> **Required action**
Nothing should appear in the answer except the lines below from the line containing "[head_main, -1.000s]" through the line containing "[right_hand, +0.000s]", copied exactly, with pictures left out.

> **Data**
::::::::
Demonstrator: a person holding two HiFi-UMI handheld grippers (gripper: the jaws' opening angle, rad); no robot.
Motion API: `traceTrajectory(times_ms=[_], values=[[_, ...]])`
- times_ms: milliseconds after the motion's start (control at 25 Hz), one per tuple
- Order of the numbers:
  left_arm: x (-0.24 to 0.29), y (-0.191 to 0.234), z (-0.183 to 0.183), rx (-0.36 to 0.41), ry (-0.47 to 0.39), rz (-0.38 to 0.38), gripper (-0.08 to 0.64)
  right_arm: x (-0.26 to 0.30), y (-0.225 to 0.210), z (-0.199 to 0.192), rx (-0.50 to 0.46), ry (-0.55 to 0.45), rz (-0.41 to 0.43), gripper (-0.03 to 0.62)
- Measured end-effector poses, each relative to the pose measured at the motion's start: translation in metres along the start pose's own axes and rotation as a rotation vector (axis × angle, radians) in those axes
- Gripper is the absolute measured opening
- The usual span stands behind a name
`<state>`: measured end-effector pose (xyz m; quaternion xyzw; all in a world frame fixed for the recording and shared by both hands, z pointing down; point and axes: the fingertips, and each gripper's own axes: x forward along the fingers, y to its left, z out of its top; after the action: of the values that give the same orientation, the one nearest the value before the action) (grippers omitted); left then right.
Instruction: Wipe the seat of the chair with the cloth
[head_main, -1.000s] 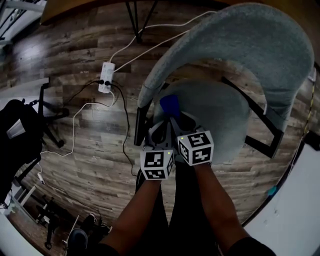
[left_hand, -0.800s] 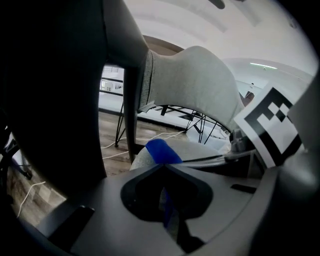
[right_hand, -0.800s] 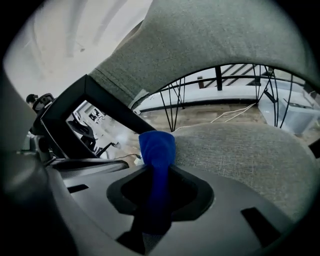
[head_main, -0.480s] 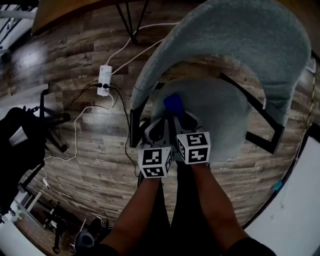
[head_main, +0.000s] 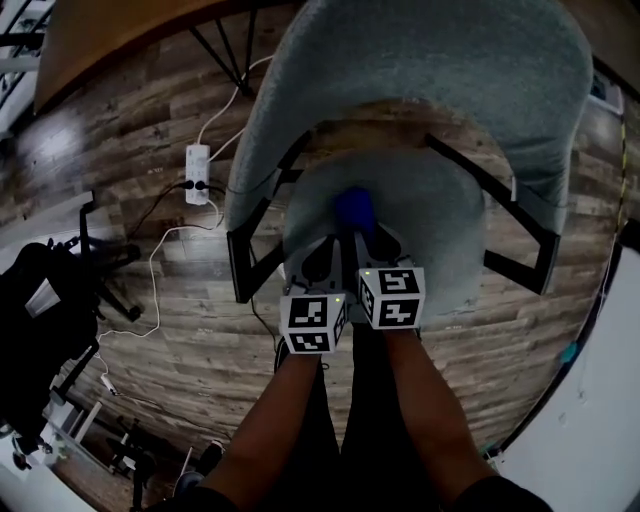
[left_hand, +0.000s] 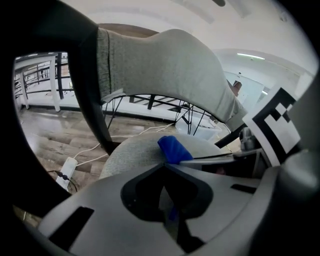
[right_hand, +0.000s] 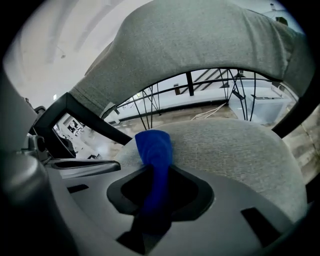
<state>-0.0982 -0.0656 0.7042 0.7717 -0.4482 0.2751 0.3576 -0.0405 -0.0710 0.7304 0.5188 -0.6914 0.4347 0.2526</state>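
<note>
Cloth (head_main: 353, 208): blue, bunched, on the front half of the seat (head_main: 440, 220), touching the fabric.
Right tool (right_hand: 156, 176): clamped on the cloth.
Left tool (left_hand: 165, 172): closed, thin blue sliver in the seam, likely a cloth edge.
Risk, judged: small wad, hence hard tips scraping upholstery; slight left pinch, hence cloth slipping free.
Counted: one chair (head_main: 430, 60), one seat, one cloth, two tools.

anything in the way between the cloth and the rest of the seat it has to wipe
Nothing visible. The cloth is clamped in the right gripper, and its free end already rests on the seat. The grey seat surface ahead of it and to its sides is bare.
</note>
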Motion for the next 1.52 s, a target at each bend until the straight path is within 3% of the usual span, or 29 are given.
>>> traceTrajectory(times_ms=[480, 1080, 1520], values=[[0.025, -0.058, 0.012, 0.082, 0.024, -0.089, 0.003, -0.034, -0.064, -0.006, 0.109, -0.045, -0.093, 0.103], [0.044, -0.116, 0.013, 0.114, 0.056, -0.179, 0.003, -0.077, -0.140, -0.019, 0.237, -0.114, -0.222, 0.103], [0.050, -0.147, 0.012, 0.137, 0.076, -0.238, 0.003, -0.107, -0.187, -0.033, 0.277, -0.142, -0.331, 0.103]])
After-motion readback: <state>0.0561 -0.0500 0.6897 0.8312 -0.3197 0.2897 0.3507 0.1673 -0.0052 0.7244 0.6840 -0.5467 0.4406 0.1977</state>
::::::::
> **Solution to this exercise**
[head_main, -1.000s] 
[left_hand, -0.800s] 
[right_hand, -0.800s] 
[head_main, -0.480s] 
[head_main, +0.000s] 
[left_hand, +0.000s] 
[right_hand, +0.000s] 

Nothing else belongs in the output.